▶ **What to work on**:
For the records that follow, give the number of lines containing the word "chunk", with no added text.

Start of Data

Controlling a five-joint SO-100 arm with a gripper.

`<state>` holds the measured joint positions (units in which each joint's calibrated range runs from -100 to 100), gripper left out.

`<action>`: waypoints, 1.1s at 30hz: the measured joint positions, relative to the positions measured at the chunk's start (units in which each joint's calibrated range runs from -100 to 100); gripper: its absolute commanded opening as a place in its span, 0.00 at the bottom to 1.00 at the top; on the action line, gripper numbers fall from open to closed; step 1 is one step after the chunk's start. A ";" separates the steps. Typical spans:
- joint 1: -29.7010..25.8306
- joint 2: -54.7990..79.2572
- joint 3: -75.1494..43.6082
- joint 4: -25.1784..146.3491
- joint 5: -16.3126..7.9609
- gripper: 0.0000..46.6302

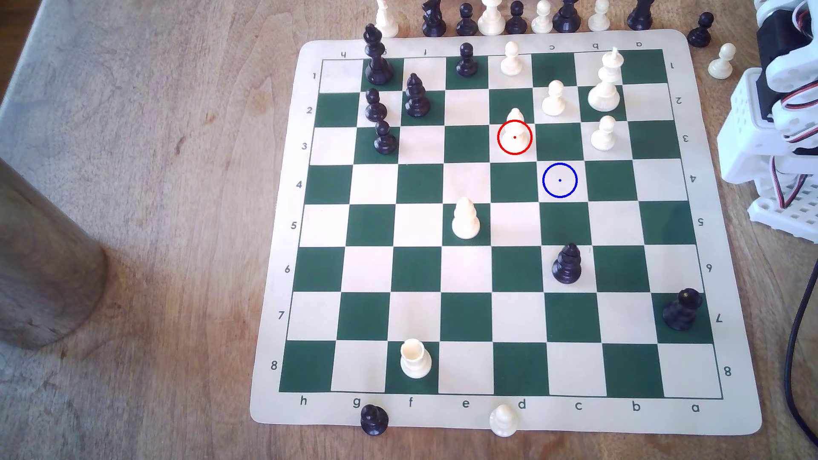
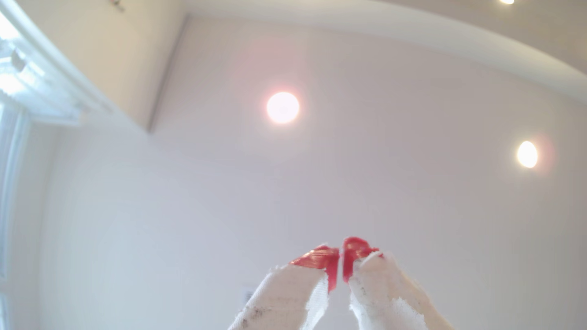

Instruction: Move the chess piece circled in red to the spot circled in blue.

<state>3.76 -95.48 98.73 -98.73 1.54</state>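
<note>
nothing done yet; blue-ringed spot (image 1: 560,180) bare; cream bishop (image 1: 515,130) upright in red ring, one square diagonally away; arm (image 1: 779,110) folded off board at exterior view's right; claw (image 2: 341,263) pointing at ceiling, tips nearly closed, holding nothing; pick, carry, place all remain.

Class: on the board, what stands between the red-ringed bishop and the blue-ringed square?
Nothing. In the exterior view the bishop and the blue-ringed square sit on diagonally adjoining squares, meeting at a corner.
</note>
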 measured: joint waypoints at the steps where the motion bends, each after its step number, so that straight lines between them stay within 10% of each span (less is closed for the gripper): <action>1: 0.00 0.00 0.00 0.00 0.00 0.00; 33: 11.06 0.00 -41.57 129.56 -0.93 0.00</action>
<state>14.82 -95.48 57.16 30.84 0.61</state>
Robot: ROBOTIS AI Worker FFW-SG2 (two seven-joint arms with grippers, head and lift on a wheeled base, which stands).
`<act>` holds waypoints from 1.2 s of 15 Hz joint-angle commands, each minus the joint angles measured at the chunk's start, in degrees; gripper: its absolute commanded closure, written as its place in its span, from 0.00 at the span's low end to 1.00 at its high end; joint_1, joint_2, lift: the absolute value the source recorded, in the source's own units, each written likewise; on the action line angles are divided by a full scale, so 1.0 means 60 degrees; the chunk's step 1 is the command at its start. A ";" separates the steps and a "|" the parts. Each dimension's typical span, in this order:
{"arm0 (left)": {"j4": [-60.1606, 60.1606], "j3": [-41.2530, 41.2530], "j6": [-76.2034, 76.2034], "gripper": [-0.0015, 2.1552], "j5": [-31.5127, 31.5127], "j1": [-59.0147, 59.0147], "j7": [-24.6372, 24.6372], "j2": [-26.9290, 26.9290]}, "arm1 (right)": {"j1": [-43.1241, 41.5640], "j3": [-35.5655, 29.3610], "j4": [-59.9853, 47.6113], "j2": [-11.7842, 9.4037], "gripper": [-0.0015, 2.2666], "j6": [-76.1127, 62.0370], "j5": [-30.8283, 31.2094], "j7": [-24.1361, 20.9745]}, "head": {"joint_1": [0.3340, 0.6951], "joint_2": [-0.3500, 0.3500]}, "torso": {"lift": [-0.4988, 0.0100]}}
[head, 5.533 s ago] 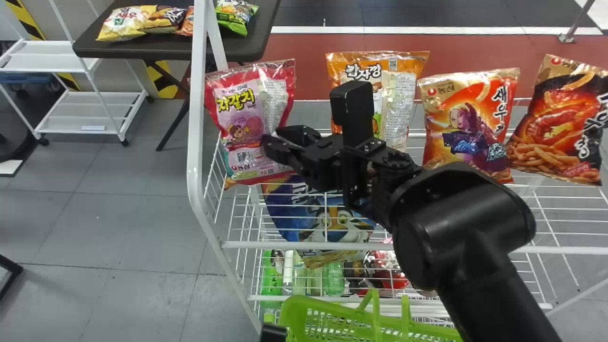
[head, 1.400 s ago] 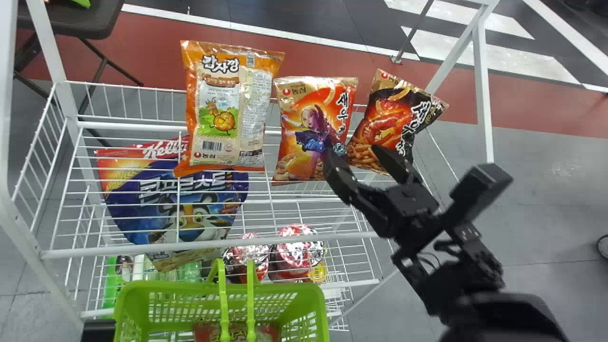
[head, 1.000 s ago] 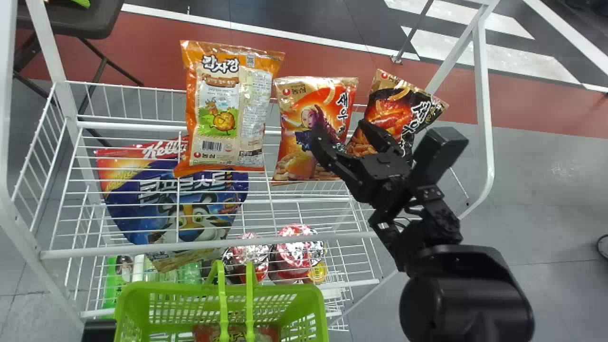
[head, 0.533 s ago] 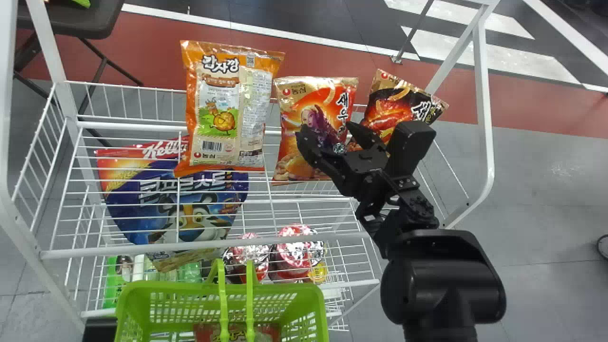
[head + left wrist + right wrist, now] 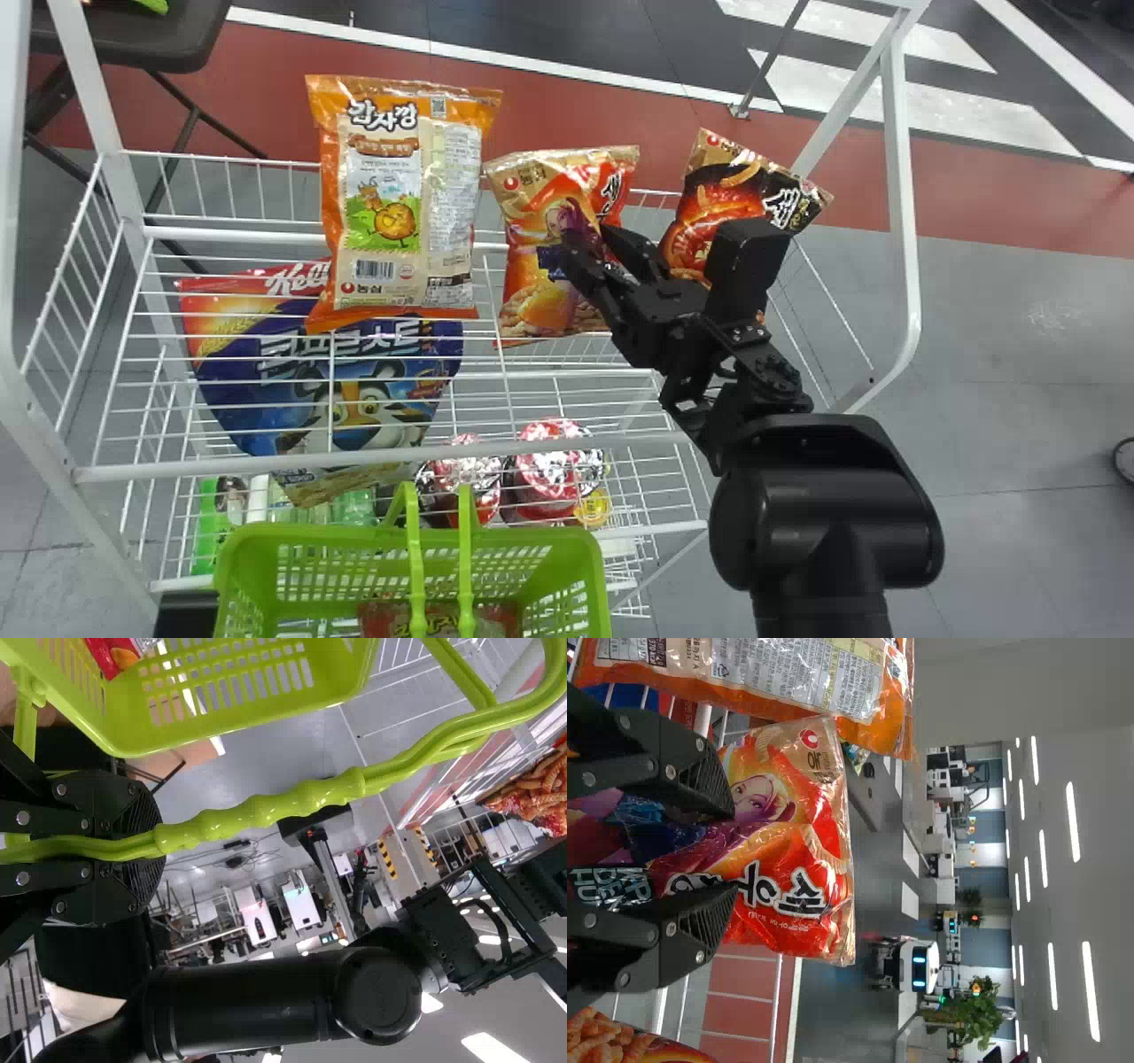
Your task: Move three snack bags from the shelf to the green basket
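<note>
One snack bag (image 5: 532, 288) stands against the right pincer (image 5: 586, 233), whose grip I can't tell.

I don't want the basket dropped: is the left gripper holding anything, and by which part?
Yes, the left gripper is shut on the green basket's handle, at one end of its bumpy stretch.

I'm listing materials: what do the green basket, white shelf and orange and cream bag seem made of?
Green basket: apparently glossy molded plastic, with smooth highlights and slotted walls.
White shelf: probably coated or painted metal, given its slender, smooth wires.
Orange and cream bag: shiny, creased film, likely plastic; I can't tell whether it has foil inside.
</note>
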 commanded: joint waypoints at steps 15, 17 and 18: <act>0.0140 -0.0088 0.0016 0.82 0.0031 -0.0159 -0.0031 -0.0058 | 0.4562 -0.5280 -0.6279 0.0349 0.97 0.8231 -0.5656 0.1924 | 1.00 0.00 | 0.89; 0.0184 -0.0132 0.0016 0.82 0.0031 -0.0202 -0.0016 -0.0058 | 0.4635 -0.5338 -0.6220 0.0349 0.97 1.0077 -0.5568 0.2363 | 1.00 0.00 | 0.89; 0.0184 -0.0161 0.0016 0.82 0.0031 -0.0202 -0.0001 -0.0073 | 0.4679 -0.5177 -0.6015 0.0349 0.97 1.0575 -0.5495 0.2392 | 1.00 0.00 | 0.89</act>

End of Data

▶ **Solution for this task**:
2